Exercise aim
Every line holding the string "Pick" should be copied from the listing.
** Opening Data records block **
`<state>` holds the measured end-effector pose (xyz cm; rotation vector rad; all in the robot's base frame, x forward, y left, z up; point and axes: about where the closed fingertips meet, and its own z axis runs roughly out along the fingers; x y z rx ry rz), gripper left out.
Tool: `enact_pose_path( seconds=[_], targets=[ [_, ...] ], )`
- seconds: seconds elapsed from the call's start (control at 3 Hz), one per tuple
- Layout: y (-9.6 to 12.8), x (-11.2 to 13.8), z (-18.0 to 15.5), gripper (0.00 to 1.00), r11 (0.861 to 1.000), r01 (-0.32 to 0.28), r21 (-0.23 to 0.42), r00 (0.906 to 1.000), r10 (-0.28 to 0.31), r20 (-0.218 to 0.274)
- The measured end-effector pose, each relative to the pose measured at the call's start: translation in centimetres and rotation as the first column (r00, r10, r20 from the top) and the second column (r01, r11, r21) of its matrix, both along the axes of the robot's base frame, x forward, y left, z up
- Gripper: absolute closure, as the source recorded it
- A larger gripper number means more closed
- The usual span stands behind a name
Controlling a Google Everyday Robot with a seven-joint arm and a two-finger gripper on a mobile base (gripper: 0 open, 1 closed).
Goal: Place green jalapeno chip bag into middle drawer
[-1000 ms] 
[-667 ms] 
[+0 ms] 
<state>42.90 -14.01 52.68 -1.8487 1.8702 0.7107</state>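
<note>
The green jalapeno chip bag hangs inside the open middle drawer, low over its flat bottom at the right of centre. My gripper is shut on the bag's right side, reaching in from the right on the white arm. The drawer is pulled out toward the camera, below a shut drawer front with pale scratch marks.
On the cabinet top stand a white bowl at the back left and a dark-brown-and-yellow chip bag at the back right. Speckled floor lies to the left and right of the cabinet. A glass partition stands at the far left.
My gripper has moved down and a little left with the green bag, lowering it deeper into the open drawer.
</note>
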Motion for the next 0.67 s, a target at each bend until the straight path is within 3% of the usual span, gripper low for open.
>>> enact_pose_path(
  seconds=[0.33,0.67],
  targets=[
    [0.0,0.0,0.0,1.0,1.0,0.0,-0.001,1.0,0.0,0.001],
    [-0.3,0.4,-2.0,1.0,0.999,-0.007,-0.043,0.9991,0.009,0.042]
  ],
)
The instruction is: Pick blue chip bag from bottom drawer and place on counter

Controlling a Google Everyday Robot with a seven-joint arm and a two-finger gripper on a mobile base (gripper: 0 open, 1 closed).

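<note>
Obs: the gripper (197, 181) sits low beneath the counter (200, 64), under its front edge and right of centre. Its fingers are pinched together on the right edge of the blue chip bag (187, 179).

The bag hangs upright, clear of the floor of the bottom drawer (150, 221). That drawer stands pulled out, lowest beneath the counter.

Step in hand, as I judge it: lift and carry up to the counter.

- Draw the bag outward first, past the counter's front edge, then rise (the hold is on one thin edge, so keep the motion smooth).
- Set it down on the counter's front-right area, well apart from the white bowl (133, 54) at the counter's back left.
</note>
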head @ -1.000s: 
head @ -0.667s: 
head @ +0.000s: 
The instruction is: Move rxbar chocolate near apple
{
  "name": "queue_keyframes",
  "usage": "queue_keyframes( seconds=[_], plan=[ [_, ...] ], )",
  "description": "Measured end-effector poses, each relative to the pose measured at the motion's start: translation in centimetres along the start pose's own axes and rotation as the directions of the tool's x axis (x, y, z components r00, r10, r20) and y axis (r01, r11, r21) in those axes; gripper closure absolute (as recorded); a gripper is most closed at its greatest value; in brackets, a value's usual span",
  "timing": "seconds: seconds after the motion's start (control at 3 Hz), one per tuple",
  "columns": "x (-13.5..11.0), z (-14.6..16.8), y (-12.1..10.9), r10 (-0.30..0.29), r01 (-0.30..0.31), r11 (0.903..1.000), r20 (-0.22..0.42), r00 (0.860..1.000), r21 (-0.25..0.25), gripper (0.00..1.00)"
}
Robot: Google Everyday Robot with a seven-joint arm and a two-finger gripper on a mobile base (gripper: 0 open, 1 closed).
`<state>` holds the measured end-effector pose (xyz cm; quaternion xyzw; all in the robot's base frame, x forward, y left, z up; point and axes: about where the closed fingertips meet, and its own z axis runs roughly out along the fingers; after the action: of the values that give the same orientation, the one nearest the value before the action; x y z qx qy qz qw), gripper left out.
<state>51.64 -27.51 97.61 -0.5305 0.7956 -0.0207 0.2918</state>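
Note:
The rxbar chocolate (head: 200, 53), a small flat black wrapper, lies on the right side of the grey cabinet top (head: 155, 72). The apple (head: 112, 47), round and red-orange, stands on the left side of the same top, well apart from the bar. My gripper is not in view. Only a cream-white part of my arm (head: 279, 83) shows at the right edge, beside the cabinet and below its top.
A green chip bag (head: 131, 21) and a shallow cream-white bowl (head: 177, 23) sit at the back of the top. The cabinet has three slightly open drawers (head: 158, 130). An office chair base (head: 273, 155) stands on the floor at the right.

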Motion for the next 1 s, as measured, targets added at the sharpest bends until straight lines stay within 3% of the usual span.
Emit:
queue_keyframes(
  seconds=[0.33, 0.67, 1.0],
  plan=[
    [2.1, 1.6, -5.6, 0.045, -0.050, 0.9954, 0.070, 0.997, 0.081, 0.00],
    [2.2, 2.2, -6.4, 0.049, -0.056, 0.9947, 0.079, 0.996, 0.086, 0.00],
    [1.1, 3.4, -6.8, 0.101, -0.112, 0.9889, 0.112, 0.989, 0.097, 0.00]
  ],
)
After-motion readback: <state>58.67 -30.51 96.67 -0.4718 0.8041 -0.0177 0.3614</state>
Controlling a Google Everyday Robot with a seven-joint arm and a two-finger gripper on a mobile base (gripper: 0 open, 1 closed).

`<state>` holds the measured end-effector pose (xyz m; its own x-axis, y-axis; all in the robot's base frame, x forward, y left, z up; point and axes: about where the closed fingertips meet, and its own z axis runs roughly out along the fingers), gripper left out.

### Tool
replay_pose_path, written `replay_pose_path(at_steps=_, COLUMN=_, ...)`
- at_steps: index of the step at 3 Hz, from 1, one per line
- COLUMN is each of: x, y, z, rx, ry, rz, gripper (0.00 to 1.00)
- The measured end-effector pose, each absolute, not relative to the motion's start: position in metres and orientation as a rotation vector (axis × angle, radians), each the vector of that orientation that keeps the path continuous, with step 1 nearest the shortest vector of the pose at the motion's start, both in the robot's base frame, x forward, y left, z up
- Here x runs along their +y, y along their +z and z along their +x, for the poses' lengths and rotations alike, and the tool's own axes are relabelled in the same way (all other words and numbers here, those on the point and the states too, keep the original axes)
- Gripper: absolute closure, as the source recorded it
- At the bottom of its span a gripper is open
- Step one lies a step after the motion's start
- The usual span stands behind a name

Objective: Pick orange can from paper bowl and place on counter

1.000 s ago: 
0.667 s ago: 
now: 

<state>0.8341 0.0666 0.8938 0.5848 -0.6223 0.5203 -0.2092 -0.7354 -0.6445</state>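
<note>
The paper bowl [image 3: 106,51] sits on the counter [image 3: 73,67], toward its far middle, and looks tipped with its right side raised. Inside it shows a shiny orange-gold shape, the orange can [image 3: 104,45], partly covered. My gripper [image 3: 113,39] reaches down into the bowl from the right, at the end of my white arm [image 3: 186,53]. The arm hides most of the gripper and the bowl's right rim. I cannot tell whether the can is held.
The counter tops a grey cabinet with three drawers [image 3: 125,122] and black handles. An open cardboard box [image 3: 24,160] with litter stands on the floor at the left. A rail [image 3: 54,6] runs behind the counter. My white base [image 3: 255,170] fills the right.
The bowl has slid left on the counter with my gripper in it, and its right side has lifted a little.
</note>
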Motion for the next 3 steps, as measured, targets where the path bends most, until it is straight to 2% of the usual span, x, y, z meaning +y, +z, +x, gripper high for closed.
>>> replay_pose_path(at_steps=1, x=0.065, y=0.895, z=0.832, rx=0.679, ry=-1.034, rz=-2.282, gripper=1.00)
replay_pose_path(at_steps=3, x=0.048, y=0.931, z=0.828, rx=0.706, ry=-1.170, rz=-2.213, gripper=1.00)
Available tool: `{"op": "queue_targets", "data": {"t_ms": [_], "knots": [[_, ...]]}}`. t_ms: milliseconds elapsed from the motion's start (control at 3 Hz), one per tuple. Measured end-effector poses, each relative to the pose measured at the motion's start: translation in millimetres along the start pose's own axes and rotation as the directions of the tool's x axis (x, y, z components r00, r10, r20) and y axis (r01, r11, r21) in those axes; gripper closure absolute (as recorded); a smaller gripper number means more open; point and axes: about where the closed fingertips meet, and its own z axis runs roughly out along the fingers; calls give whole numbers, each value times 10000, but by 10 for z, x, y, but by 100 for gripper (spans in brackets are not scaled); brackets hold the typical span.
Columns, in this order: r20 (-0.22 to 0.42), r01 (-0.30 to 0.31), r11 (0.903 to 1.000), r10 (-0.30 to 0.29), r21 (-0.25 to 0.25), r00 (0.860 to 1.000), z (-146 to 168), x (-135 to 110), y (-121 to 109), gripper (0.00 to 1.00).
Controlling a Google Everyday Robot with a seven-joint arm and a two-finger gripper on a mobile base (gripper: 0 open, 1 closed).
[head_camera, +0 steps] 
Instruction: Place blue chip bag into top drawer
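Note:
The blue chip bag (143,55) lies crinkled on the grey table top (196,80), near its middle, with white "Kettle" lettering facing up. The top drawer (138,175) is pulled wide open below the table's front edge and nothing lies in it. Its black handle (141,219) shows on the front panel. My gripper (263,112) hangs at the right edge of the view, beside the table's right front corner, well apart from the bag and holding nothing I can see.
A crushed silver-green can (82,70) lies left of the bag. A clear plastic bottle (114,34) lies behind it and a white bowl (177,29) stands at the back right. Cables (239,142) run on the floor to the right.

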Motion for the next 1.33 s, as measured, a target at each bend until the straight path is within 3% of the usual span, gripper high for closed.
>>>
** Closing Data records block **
Written answer
The instruction is: Pick blue chip bag from bottom drawer and place on counter
Objective: Pick orange can from paper bowl and place on counter

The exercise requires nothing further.